Below is a listing; repeat exactly the lines from the one containing "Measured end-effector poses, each" to the one containing "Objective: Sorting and", both included.

--- START ---

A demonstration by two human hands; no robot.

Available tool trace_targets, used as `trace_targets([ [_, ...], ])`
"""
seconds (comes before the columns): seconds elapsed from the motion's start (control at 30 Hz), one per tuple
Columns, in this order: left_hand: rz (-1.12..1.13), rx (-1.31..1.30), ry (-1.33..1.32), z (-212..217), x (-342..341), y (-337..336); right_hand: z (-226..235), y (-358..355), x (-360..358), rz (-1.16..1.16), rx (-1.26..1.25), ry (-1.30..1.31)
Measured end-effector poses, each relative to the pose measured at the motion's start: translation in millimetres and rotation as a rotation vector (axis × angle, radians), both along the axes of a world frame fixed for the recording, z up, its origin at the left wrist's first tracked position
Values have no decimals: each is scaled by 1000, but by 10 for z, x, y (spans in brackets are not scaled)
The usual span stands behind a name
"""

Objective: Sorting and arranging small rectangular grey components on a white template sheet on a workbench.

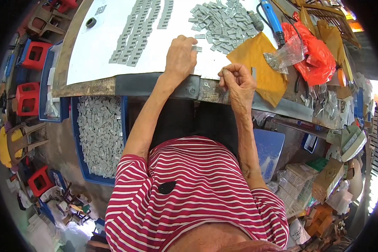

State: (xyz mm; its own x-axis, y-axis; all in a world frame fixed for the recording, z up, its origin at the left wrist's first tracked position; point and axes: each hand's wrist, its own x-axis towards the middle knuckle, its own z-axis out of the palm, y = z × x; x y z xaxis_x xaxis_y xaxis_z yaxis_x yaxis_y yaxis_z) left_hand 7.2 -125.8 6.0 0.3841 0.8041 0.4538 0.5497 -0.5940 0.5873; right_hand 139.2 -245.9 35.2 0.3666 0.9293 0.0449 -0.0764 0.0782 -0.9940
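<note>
My left hand point(181, 59) rests over the white sheet point(96, 54), its fingers bent, with thumb and fingertips at the end of a small grey plastic piece point(197, 49). My right hand point(239, 79) is held above the table's front edge, thumb and forefinger pinched together. Whatever is in that pinch is too small to name. Overlapping rows of grey pieces point(134, 33) run away from me beyond my left hand. To the right of them spreads a loose heap of similar pieces point(227, 25).
A brown envelope point(260, 63), a clear bag of tiny metal parts point(275, 63), a red plastic bag point(315, 63) and a blue electric screwdriver point(272, 19) lie at right. A black ring point(90, 22) sits far left. Below stands a blue bin point(75, 138) full of grey pieces.
</note>
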Motion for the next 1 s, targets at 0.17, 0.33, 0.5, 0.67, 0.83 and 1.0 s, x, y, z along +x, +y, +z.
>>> trace_targets([
  [0.17, -27, -52, 59, -42, 4, 86, 13, -19, 78, -15, -18, 0],
  [0.33, -100, -10, 40, -20, -9, 60, -12, 20, 119, 4, -87, -25],
  [0.5, -139, -48, -12, 22, -18, 9, -33, 106, 76, 37, -73, -35],
  [0.67, -159, -200, -148, 149, -47, -159, 29, 125, 59, 43, -77, -88],
  [0.83, -261, -614, -426, 315, -84, -436, 78, 100, 54, 113, -76, 2],
  [1.0, -321, -673, -455, 342, -144, -530, 80, 37, 28, 136, -112, -33],
])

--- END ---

Output for this task ▸
Measured end-effector poses, each relative to the pose measured at the motion's start: translation in millimetres and rotation as a rotation vector (axis × angle, radians), both along the axes of a world frame fixed for the recording, z up, its origin at the left wrist's first tracked position
Values have no decimals: each is scaled by 1000, but by 10 for z, x, y (spans in brackets are not scaled)
The usual span stands behind a name
"""

Objective: Sorting and arranging small rectangular grey components on a white template sheet on a workbench.

No further answer is expected.